Your task => When a line below contains the word "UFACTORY", copy that line.

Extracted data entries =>
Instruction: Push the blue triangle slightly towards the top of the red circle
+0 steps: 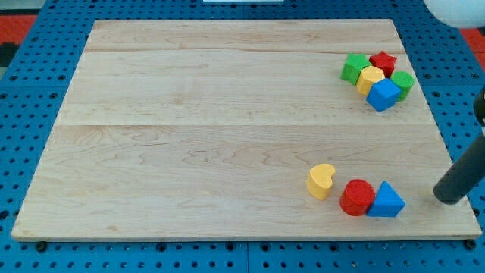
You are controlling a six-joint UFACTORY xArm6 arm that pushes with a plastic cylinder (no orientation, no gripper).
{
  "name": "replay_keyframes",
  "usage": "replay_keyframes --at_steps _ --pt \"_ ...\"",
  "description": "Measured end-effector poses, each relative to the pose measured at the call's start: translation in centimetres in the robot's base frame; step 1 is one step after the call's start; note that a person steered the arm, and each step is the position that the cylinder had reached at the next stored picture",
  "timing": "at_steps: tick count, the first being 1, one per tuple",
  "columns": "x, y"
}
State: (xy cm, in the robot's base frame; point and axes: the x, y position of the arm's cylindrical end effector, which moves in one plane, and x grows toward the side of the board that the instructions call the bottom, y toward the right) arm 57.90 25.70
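Wooden board (227,114) on a blue pegboard (38,114) held eight blocks. Item: blue triangle (387,201), near the view's bottom right, touching the red circle (356,198) on its left. Item: yellow heart (321,181), just beside the circle. Item: cluster at the view's top right, well apart. My tip (447,199), a bare rod gripping nothing, stood near the triangle's right, apart from it. Step judged: approach, no contact yet. Next move likely needed the tip below the triangle, nudging it gently upward.

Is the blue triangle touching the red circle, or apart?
Touching: the blue triangle sits against the red circle with no gap visible.
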Motion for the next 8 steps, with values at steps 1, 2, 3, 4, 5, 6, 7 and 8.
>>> replay_keyframes --at_steps 1,2,3,4,5,6,7,8 --pt "2.7 -3.1" --pt "4.0 -6.2" --pt "3.9 -7.6" --pt "3.9 -7.6" --pt "3.8 -7.7" --pt "3.3 -7.3" --pt "2.9 -5.9" --pt "2.4 -5.0"
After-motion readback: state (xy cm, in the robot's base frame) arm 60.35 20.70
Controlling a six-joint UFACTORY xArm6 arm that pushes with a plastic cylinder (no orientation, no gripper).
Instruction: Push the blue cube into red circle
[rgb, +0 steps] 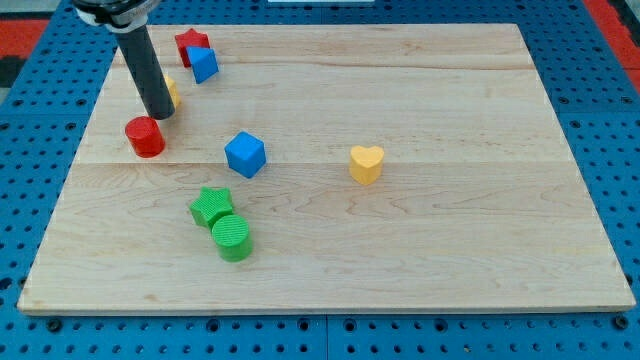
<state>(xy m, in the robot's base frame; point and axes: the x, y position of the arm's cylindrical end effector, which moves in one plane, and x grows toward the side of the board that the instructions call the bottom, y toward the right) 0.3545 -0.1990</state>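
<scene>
The blue cube (245, 154) sits left of the board's middle. The red circle, a short red cylinder (145, 136), lies to its left near the board's left edge, apart from it. My tip (160, 113) is the lower end of the dark rod, just above and right of the red cylinder. It stands in front of a yellow block (172, 94), which it partly hides. The tip is well to the left of the blue cube and touches neither it nor, as far as I can tell, the red cylinder.
A red star (191, 43) and a second blue block (203, 64) sit at the view's top left. A green star (211, 206) and green cylinder (232, 238) lie below the blue cube. A yellow heart (366, 163) lies at centre right. The wooden board (450, 260) rests on blue pegboard.
</scene>
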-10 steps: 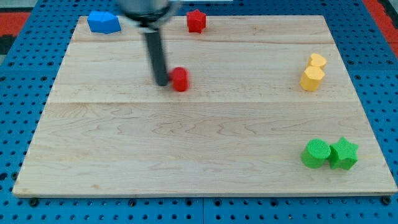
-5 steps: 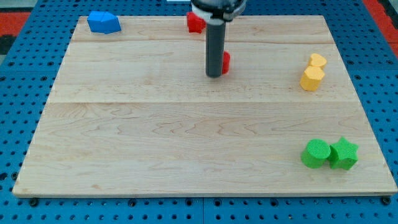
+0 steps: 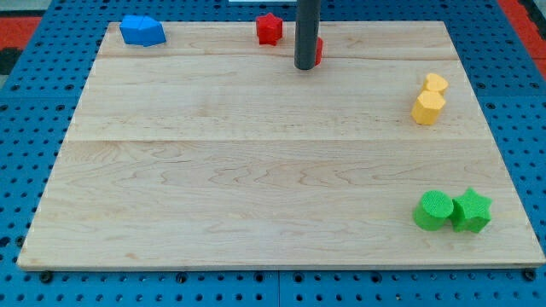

Exercise answer =>
You are controlling a six-joint UFACTORY xArm6 arm that pushes with a plastic cylinder (no orientation, no gripper).
Controlling a six-joint UFACTORY xArm6 arm that pushes with a plastic cylinder (no orientation, no gripper).

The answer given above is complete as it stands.